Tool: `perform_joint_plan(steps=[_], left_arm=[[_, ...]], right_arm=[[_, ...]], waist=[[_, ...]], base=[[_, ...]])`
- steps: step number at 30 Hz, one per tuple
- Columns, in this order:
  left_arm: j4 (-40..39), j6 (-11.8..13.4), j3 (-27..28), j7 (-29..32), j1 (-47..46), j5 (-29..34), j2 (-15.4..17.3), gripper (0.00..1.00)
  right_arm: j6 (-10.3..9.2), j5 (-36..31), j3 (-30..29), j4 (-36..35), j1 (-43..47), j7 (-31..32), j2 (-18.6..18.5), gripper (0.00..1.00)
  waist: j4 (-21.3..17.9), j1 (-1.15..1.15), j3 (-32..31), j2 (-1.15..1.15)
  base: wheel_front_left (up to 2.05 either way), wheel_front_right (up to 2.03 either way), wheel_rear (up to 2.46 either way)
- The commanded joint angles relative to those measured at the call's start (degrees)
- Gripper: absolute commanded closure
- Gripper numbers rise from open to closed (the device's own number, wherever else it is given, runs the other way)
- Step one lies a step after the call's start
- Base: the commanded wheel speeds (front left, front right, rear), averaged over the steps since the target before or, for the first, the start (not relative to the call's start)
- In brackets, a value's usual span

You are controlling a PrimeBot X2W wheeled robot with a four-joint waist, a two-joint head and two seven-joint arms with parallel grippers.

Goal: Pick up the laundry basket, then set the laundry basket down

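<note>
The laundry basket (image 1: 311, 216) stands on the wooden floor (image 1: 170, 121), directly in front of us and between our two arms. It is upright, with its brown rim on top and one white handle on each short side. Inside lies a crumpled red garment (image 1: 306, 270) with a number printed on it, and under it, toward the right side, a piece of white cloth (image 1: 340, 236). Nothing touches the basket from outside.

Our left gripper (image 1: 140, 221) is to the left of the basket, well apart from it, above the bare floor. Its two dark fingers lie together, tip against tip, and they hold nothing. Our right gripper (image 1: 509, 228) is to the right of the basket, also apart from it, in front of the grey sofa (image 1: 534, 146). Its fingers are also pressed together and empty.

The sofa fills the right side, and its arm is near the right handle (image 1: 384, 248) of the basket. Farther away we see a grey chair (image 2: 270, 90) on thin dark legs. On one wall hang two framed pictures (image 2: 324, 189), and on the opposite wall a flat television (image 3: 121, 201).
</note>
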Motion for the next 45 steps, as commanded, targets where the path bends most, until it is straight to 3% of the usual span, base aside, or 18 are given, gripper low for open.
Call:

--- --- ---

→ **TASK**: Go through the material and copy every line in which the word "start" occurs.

→ **RESPONSE TO THIS EXERCISE**:
- The commanded joint angles relative to those measured at the call's start (degrees)
- Step one lies a step after the call's start
- Base: the commanded wheel speeds (front left, front right, rear), averaged over the steps since the target before or, for the first, the start (not relative to the call's start)

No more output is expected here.